I don't get why we would want a dolfin::Function with all the extras
that come with it. For the isoparametric case, we just need need an
interface that supplies the coordinates of 'higher-order' points in
addition to the vertex coordinates. We could also associate a
dolfin::FiniteElement with mesh geometry to provide and complete
definition of the coordinate field.
Garth
Martin
On 13 March 2014 22:35, Garth N. Wells <[email protected]> wrote:
On 13 Mar 2014, at 21:36, Martin Sandve Alnæs <[email protected]>
wrote:
> For nonaffine geometries it would be much cleaner if the mesh
coordinates were always represented by a Function.
>
I would suggest starting the discussion with what we need, and leave
how we do it (i.e., implementation aspects) to the next step.
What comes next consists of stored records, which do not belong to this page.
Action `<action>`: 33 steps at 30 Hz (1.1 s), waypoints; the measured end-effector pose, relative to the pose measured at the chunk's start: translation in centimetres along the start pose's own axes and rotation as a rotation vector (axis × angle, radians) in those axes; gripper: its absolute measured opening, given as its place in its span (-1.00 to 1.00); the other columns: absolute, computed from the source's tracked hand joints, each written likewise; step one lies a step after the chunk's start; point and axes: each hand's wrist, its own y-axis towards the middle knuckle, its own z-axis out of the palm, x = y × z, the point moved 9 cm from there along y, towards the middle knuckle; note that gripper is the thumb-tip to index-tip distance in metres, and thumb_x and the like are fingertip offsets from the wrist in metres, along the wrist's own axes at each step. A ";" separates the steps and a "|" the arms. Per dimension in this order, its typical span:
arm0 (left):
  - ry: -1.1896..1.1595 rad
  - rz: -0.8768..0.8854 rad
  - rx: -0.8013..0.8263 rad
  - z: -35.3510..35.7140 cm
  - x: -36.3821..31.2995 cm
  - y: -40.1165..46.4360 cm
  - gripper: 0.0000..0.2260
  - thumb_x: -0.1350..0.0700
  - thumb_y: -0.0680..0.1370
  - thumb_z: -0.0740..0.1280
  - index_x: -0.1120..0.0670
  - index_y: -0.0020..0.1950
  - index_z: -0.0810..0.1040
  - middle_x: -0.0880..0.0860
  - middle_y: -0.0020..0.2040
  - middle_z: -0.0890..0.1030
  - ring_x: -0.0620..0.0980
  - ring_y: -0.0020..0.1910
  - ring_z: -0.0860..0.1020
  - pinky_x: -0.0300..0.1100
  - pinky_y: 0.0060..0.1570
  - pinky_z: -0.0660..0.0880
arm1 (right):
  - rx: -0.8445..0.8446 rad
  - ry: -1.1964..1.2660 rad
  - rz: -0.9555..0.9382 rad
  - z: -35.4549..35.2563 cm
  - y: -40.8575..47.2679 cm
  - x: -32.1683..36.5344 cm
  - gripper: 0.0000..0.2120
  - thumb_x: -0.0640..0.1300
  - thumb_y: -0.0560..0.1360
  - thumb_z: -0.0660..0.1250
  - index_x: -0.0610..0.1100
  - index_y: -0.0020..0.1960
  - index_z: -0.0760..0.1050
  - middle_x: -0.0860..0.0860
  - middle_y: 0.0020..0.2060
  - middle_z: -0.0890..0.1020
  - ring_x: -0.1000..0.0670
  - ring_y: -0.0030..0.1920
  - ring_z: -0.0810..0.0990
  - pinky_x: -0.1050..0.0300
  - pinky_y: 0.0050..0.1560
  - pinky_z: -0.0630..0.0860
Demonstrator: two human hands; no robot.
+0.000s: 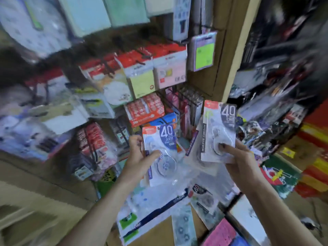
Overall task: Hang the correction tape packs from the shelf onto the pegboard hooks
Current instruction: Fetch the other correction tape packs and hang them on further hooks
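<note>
At lower centre of the head view, two correction tape packs held up in front of the display. Left hand (140,157) curled round the left pack (159,151), thumb across the front, fingers behind the left edge. Right hand (237,160) clamped on the right pack (219,132), thumb pressed on the clear blister, remaining fingers hidden behind the card. Further packs (200,197) loose on the shelf (159,226) at 6 o'clock of the hands, overlapping one another.

Wire hooks (179,102) at 12 o'clock of the left pack, already crowded with hanging goods; sticky-note packs (140,75) higher up at 11 o'clock.

Probable faults from this position:

- Missed hang hole. Frame too blurred to confirm a hole in either card top; hook tip likely to strike card and bend it.
- Slip of the right pack. Grip low on the card with the top unsupported; tilt toward 1 o'clock apparent, so the top edge may swing off line on approach.
- Snagging. Neighbouring goods near the hooks; possible knock-off of items already hung.
- Both hands occupied. No free hand for steadying a hook.
</note>
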 end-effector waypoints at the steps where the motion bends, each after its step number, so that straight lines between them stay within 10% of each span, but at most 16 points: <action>1: -0.009 0.020 -0.020 -0.9 -1.7 -0.2 -0.57 0.25 0.59 0.46 -0.07 0.14 0.24 0.11 0.05 0.56 -0.21 -0.17 0.57 -0.40 -0.18 0.46 | 0.054 0.010 -0.009 2.1 -0.3 1.8 -0.77 -0.42 0.58 0.27 -0.23 0.07 0.66 -0.09 -0.13 0.79 -0.10 -0.16 0.78 0.15 -0.24 0.67; 8: -0.166 0.110 -0.167 -5.4 -12.1 -2.1 -0.52 -0.08 0.39 0.54 -0.16 0.14 0.33 0.16 0.16 0.63 0.21 0.14 0.64 0.28 0.20 0.57 | 0.315 -0.138 -0.078 13.4 -3.0 8.4 -0.66 -0.45 0.51 0.38 -0.20 0.20 0.72 -0.25 0.08 0.76 -0.31 0.08 0.75 -0.10 0.01 0.64; 17: -0.224 0.349 -0.222 -8.6 -21.9 -3.9 -0.55 0.07 0.51 0.48 -0.24 0.25 0.34 -0.23 0.11 0.67 -0.18 0.18 0.64 0.00 0.29 0.50 | 0.481 -0.089 -0.129 18.9 -6.1 15.3 -0.77 -0.36 0.57 0.37 -0.35 0.21 0.64 -0.27 0.08 0.75 -0.22 0.02 0.77 0.04 -0.09 0.69; 24: -0.240 0.599 -0.285 -11.4 -30.7 -5.9 -0.57 0.17 0.55 0.44 -0.24 0.20 0.35 -0.12 0.08 0.71 -0.08 0.10 0.70 0.08 0.23 0.59 | 0.554 -0.073 -0.234 22.7 -8.0 21.5 -0.68 -0.22 0.59 0.40 0.07 0.27 0.59 0.00 0.11 0.79 -0.05 0.13 0.77 -0.08 0.14 0.65; 33: -0.225 0.766 -0.388 -14.2 -38.5 -7.2 -0.53 0.22 0.46 0.41 -0.23 0.19 0.36 0.07 0.23 0.65 0.06 0.20 0.67 0.22 0.32 0.55 | 0.674 -0.095 -0.243 27.0 -6.8 26.2 -0.06 0.14 0.43 0.59 0.32 0.65 0.14 0.18 0.56 0.44 0.03 0.46 0.55 -0.27 0.50 0.44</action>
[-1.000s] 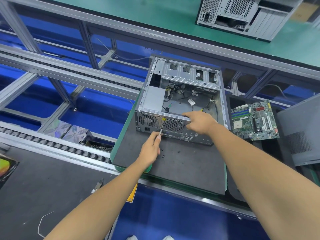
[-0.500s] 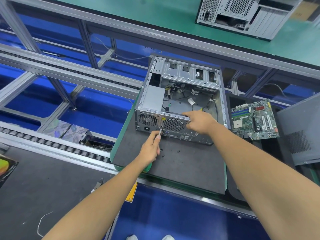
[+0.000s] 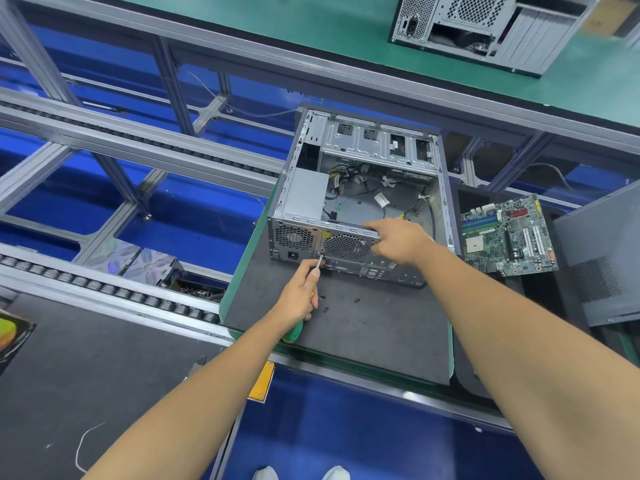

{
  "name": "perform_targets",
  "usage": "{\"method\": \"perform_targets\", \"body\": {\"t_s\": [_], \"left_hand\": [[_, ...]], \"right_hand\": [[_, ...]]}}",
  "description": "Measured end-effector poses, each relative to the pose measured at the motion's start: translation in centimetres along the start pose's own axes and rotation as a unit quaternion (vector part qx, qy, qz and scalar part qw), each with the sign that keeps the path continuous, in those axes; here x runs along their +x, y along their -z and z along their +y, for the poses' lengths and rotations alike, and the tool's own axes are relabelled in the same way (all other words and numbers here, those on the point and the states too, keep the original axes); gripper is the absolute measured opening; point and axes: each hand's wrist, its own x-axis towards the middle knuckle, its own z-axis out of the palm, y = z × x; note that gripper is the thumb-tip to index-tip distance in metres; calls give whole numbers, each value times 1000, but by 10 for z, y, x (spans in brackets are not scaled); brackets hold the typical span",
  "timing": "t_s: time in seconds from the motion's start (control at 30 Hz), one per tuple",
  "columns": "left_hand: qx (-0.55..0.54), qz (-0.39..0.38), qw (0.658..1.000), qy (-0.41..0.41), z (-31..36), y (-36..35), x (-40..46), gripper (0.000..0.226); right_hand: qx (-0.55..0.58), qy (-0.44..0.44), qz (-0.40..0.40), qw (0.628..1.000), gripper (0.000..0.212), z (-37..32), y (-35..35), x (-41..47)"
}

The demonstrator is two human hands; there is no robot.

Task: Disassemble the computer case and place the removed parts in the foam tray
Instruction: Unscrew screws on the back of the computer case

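Note:
An open grey computer case (image 3: 360,188) lies on a dark foam mat (image 3: 363,320), its rear panel facing me. My left hand (image 3: 299,297) grips a green-handled screwdriver (image 3: 293,332) whose metal tip touches the rear panel just left of the round fan grille (image 3: 346,247). My right hand (image 3: 398,241) grips the top rear edge of the case beside the grille. A power supply (image 3: 306,195) sits inside at the left, with loose cables behind it. A green motherboard (image 3: 507,233) lies on dark foam to the right of the case.
Several small black screws (image 3: 325,304) lie on the mat near my left hand. A dark side panel (image 3: 602,258) rests at the far right. Another case (image 3: 485,26) stands on the green bench behind. Roller rails (image 3: 104,289) and a box of parts (image 3: 145,268) are at the left.
Both hands stay on the case. The left hand and screwdriver have shifted only slightly at the rear panel.

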Motion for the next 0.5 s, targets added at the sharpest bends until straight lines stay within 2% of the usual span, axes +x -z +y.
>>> {"method": "perform_targets", "body": {"t_s": [0.17,0.27,0.4,0.5], "left_hand": [[-45,-11,999,23,3,0,1,22],[-119,-11,991,53,6,-6,0,26],[-258,-26,959,118,12,-13,-1,32],[-315,-21,935,162,20,-18,-1,25]], "right_hand": [[-2,-5,0,1000,65,-1,0,0],[-8,-7,-3,1000,65,-2,1,0],[-8,-4,-2,1000,63,-3,1,-1],[-14,-3,0,1000,65,-3,2,-1]]}}
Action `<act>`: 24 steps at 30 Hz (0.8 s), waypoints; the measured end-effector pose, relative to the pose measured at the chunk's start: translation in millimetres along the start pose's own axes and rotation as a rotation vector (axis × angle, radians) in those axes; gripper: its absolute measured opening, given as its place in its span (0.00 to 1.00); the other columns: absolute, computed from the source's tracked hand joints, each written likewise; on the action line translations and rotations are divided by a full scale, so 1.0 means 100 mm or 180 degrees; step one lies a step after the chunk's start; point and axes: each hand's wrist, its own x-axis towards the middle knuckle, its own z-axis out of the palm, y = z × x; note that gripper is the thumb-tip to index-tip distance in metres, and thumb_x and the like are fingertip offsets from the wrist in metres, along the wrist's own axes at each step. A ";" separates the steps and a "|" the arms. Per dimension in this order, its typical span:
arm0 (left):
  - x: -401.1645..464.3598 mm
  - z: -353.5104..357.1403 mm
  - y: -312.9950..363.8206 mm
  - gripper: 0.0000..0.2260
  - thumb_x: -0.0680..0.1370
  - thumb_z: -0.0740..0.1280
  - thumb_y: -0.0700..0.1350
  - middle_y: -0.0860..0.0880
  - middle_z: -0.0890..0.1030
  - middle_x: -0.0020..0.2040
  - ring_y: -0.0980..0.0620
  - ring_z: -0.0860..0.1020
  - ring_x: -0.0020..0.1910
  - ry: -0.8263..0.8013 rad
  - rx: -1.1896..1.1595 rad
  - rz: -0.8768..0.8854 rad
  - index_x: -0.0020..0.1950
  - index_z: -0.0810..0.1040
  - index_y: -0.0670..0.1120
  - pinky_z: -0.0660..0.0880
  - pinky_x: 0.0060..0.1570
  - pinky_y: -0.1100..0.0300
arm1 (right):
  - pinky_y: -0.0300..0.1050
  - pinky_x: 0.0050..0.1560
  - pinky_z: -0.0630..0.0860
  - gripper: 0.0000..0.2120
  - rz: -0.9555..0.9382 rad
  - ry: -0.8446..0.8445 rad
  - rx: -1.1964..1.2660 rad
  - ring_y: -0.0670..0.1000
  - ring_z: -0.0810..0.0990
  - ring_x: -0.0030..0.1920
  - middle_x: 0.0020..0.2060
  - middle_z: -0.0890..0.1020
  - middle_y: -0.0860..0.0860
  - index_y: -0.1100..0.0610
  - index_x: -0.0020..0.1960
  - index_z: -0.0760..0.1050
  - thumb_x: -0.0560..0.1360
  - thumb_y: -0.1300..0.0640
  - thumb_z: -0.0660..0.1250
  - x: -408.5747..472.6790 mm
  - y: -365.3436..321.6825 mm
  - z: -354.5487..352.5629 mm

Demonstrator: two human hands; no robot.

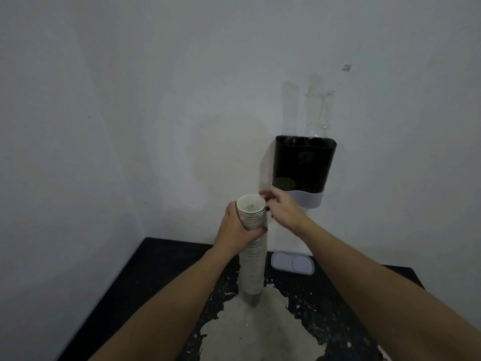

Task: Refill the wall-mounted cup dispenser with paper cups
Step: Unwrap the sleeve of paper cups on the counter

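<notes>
A tall stack of white paper cups (252,259) stands upright in front of me, mouth up. My left hand (235,227) is wrapped around its upper part. My right hand (282,208) reaches to the stack's top rim from the right, fingers spread and blurred, touching the top cups. The wall-mounted cup dispenser (303,165) hangs just behind and right of the hands. It has a dark translucent body, a pale lilac base and an uncovered top. Its pale lilac lid (292,263) lies flat on the table below it.
A black table (166,267) with a worn, pale patch (260,324) stands against the white wall (156,113). Strips of clear tape (318,108) stick to the wall above the dispenser. The table's left edge runs diagonally down to the lower left.
</notes>
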 end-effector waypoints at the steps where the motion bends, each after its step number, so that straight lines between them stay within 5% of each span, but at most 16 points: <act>1: 0.01 0.00 0.00 0.40 0.61 0.78 0.62 0.53 0.71 0.61 0.54 0.75 0.59 -0.0032 0.0020 0.0008 0.66 0.62 0.54 0.78 0.58 0.50 | 0.31 0.44 0.74 0.14 -0.0092 -0.0022 0.0033 0.47 0.78 0.46 0.52 0.81 0.53 0.58 0.64 0.78 0.82 0.65 0.59 0.02 -0.08 -0.05; 5: 0.05 0.02 -0.01 0.41 0.61 0.78 0.63 0.53 0.71 0.61 0.54 0.75 0.58 -0.0077 0.0056 0.0042 0.67 0.61 0.55 0.79 0.56 0.50 | 0.41 0.53 0.75 0.13 -0.0412 -0.0476 -0.0929 0.48 0.77 0.52 0.53 0.75 0.48 0.52 0.60 0.82 0.78 0.49 0.69 0.13 -0.24 -0.16; 11: 0.06 0.03 -0.01 0.41 0.61 0.78 0.64 0.53 0.71 0.60 0.54 0.76 0.56 -0.0044 0.0080 0.0071 0.66 0.61 0.55 0.79 0.53 0.51 | 0.29 0.42 0.65 0.14 -0.0637 -0.0618 -0.1640 0.47 0.71 0.53 0.43 0.72 0.41 0.55 0.53 0.86 0.75 0.47 0.73 0.26 -0.29 -0.10; 15: 0.08 -0.06 -0.07 0.43 0.61 0.77 0.67 0.54 0.71 0.63 0.54 0.74 0.60 -0.0276 -0.0050 0.0014 0.69 0.61 0.56 0.77 0.57 0.54 | 0.50 0.66 0.67 0.12 -0.0612 -0.0676 -0.1758 0.53 0.66 0.62 0.57 0.72 0.54 0.53 0.58 0.80 0.79 0.48 0.68 0.25 -0.31 -0.10; 20: 0.13 -0.23 -0.04 0.29 0.78 0.57 0.69 0.53 0.70 0.65 0.52 0.72 0.63 -0.0172 -0.0181 0.0331 0.73 0.63 0.55 0.74 0.62 0.52 | 0.47 0.59 0.71 0.07 -0.0851 -0.0509 -0.1377 0.51 0.74 0.55 0.54 0.76 0.54 0.53 0.57 0.78 0.81 0.51 0.66 0.14 -0.22 -0.12; 24: 0.29 -0.34 0.15 0.13 0.82 0.62 0.52 0.52 0.75 0.59 0.51 0.73 0.60 -0.0024 0.0061 0.0817 0.64 0.78 0.50 0.73 0.60 0.54 | 0.41 0.51 0.69 0.07 -0.0931 -0.0357 -0.1196 0.49 0.76 0.51 0.52 0.79 0.53 0.54 0.55 0.80 0.81 0.52 0.67 0.10 -0.17 -0.13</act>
For
example, what maps do we want to support? (I would like user maps to
be possible, which might not be polynomial functions.) Do we want
optimised support for the common and practical case that only cells
on the boundary are non-affine?
Garth
> In the initial iteration this can be made working by essentially
ignoring the mesh.geometry() in the assembly, but to get that
working it must be special cased in various places around dolfin.
>
> So it would be much nicer if MeshGeometry could simply be a
Function. Or optionally have a Function, maybe that's easier to do.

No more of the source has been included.